◆ **Work task**
Would you return the material below exactly, with no line left out?

*-*-*

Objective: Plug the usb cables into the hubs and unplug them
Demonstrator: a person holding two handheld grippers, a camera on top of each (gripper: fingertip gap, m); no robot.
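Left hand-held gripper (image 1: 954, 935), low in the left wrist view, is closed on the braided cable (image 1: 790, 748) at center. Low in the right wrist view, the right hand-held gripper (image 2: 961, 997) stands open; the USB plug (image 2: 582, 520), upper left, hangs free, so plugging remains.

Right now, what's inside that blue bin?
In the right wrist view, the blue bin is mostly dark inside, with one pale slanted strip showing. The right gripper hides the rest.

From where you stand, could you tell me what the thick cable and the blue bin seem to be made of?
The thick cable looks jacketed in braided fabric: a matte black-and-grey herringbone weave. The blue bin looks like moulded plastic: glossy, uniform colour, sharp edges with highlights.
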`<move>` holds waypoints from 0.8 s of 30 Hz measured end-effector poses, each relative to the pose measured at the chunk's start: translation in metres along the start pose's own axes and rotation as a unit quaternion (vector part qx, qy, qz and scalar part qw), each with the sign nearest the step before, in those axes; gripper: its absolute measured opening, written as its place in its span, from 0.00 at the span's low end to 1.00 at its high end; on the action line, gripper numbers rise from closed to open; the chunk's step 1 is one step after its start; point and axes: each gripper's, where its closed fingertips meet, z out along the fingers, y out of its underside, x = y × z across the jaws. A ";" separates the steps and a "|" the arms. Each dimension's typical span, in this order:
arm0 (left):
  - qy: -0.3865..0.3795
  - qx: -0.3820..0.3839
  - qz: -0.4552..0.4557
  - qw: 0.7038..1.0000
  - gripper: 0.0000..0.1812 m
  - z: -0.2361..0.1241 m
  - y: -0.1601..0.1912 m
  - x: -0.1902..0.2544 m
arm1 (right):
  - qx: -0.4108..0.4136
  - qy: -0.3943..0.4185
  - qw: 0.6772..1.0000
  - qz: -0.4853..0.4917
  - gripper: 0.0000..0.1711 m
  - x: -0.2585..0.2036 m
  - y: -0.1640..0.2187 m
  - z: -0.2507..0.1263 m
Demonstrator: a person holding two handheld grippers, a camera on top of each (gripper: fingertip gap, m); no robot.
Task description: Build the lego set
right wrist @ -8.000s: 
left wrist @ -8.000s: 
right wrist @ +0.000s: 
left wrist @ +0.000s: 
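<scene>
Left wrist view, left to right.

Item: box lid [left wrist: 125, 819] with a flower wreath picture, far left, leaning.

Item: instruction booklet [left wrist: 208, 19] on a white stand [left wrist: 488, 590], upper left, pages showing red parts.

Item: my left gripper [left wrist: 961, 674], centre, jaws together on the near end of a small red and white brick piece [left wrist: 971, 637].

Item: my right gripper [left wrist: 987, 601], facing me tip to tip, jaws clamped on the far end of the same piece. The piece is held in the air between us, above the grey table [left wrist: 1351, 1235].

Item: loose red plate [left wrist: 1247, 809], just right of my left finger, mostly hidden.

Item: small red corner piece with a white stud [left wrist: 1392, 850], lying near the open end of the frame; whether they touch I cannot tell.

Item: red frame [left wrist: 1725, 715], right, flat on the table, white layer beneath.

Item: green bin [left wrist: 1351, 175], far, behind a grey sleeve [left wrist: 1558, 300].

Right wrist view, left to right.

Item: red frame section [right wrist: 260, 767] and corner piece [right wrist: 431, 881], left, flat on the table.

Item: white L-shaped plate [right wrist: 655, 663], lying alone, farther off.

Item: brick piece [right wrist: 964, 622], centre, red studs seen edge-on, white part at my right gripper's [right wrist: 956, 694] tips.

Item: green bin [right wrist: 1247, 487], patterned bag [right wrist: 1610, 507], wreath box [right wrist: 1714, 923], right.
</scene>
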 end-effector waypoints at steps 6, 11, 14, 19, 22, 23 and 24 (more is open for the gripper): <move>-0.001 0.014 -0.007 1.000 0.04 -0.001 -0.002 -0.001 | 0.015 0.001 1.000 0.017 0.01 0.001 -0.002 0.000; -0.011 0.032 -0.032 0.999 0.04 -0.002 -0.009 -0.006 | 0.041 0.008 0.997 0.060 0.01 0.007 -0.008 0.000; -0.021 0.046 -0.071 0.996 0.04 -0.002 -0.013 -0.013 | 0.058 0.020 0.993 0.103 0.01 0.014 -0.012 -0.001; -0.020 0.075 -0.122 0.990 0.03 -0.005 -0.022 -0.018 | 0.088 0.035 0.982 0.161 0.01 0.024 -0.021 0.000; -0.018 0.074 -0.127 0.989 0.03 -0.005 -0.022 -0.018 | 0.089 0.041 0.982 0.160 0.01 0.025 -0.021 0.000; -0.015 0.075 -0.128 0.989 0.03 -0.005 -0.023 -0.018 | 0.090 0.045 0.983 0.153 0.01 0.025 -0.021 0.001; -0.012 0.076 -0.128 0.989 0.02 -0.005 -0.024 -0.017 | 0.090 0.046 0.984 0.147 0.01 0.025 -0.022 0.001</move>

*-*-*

◆ **Response area**
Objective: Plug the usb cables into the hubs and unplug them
Demonstrator: a person holding two handheld grippers, a camera on top of each (gripper: fingertip gap, m); no robot.
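Left hand-held gripper (image 1: 954, 935), low in the left wrist view, is closed on the braided cable (image 1: 790, 748) at center. Low in the right wrist view, the right hand-held gripper (image 2: 961, 997) stands open; the USB plug (image 2: 582, 520), upper left, hangs free, so plugging remains.

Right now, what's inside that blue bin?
In the right wrist view, the blue bin is mostly dark inside, with one pale slanted strip showing. The right gripper hides the rest.

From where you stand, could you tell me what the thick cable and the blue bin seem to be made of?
The thick cable looks jacketed in braided fabric: a matte black-and-grey herringbone weave. The blue bin looks like moulded plastic: glossy, uniform colour, sharp edges with highlights.
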`<move>` holds waypoints from 0.8 s of 30 Hz measured end-effector poses, each relative to the pose measured at the chunk's start: translation in metres along the start pose's own axes and rotation as a unit quaternion (vector part qx, qy, qz and scalar part qw), each with the sign nearest the step before, in those axes; gripper: its absolute measured opening, written as its place in its span, from 0.00 at the span's low end to 1.00 at its high end; on the action line, gripper numbers rise from closed to open; the chunk's step 1 is one step after its start; point and axes: each gripper's, where its closed fingertips meet, z out along the fingers, y out of its underside, x = y × z across the jaws. A ";" separates the steps and a "|" the arms. Each dimension's typical span, in this order:
arm0 (left):
  - qy: -0.3865..0.3795
  - qx: -0.3820..0.3839
  - qz: -0.4552..0.4557
  - qw: 0.7038..1.0000
  - gripper: 0.0000..0.1812 m
  - z: -0.2361..0.1241 m
  - y: -0.1601..0.1912 m
  - x: -0.1902..0.2544 m
arm1 (right):
  - qx: -0.4108..0.4136
  - qy: -0.3943..0.4185
  - qw: 0.6772..1.0000
  - qz: -0.4853..0.4917
  - gripper: 0.0000..0.1711 m
  - x: -0.2585..0.2036 m
  - y: -0.1640..0.2187 m
  - z: -0.2507..0.1263 m
Demonstrator: a person holding two handheld grippers, a camera on top of each (gripper: fingertip gap, m); no robot.
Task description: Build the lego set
right wrist @ -8.000s: 
left wrist @ -8.000s: 
right wrist @ +0.000s: 
left wrist @ +0.000s: 
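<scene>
Left wrist view, left to right.

Item: box lid [left wrist: 125, 819] with a flower wreath picture, far left, leaning.

Item: instruction booklet [left wrist: 208, 19] on a white stand [left wrist: 488, 590], upper left, pages showing red parts.

Item: my left gripper [left wrist: 961, 674], centre, jaws together on the near end of a small red and white brick piece [left wrist: 971, 637].

Item: my right gripper [left wrist: 987, 601], facing me tip to tip, jaws clamped on the far end of the same piece. The piece is held in the air between us, above the grey table [left wrist: 1351, 1235].

Item: loose red plate [left wrist: 1247, 809], just right of my left finger, mostly hidden.

Item: small red corner piece with a white stud [left wrist: 1392, 850], lying near the open end of the frame; whether they touch I cannot tell.

Item: red frame [left wrist: 1725, 715], right, flat on the table, white layer beneath.

Item: green bin [left wrist: 1351, 175], far, behind a grey sleeve [left wrist: 1558, 300].

Right wrist view, left to right.

Item: red frame section [right wrist: 260, 767] and corner piece [right wrist: 431, 881], left, flat on the table.

Item: white L-shaped plate [right wrist: 655, 663], lying alone, farther off.

Item: brick piece [right wrist: 964, 622], centre, red studs seen edge-on, white part at my right gripper's [right wrist: 956, 694] tips.

Item: green bin [right wrist: 1247, 487], patterned bag [right wrist: 1610, 507], wreath box [right wrist: 1714, 923], right.
</scene>
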 end-effector waypoints at steps 6, 11, 14, 19, 22, 23 and 24 (more is open for the gripper): <move>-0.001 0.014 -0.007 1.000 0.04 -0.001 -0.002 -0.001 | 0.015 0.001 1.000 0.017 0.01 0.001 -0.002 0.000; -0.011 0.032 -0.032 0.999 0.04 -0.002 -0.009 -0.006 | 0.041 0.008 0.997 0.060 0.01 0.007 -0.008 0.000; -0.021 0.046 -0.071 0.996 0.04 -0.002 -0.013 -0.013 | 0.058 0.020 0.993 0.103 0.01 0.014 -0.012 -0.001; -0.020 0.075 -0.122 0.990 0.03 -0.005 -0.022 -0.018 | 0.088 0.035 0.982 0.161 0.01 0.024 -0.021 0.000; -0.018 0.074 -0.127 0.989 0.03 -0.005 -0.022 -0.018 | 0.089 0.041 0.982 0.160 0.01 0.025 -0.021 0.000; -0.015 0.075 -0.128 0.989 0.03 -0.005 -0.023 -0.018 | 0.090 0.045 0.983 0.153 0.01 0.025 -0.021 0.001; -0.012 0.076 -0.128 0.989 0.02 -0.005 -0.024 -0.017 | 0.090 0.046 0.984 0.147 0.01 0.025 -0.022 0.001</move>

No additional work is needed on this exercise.